WORK TO COMPLETE — Copy the listing exactly; drop the pictures.

DATA SECTION —

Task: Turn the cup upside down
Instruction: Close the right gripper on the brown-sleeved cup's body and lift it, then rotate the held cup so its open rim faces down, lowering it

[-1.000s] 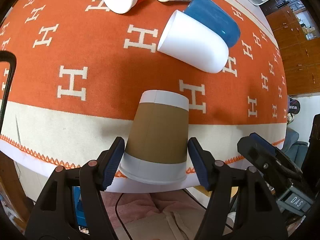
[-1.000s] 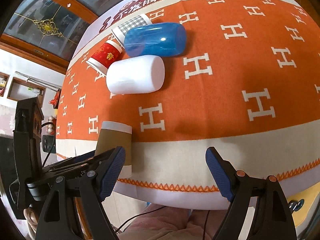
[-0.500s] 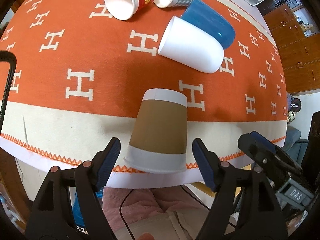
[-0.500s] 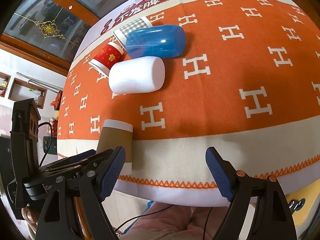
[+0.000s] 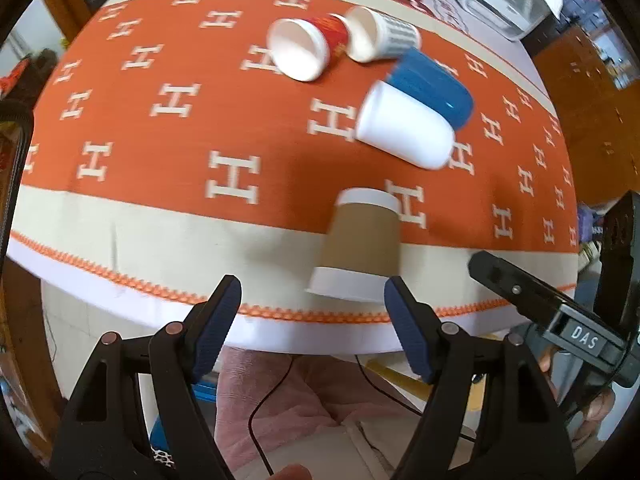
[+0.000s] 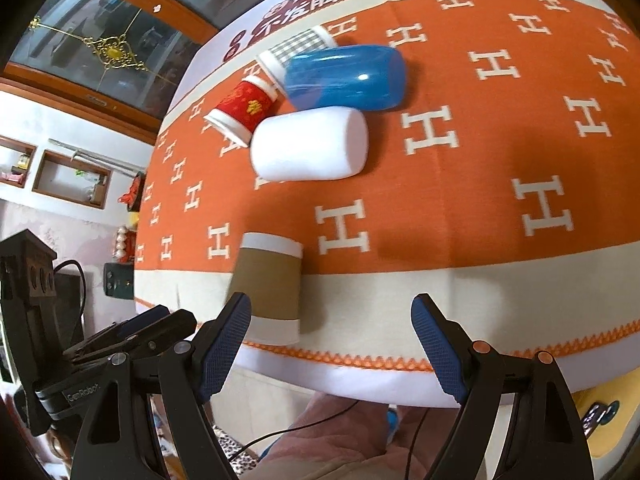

TASK ANSWER —
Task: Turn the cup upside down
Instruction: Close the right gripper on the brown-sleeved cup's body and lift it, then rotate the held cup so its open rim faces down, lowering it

[-1.000s] 
[-1.000s] 
[-0.500s] 
[-0.500s] 
[+0.000s] 
[+0.000s] 

Nothing further is required by the exercise.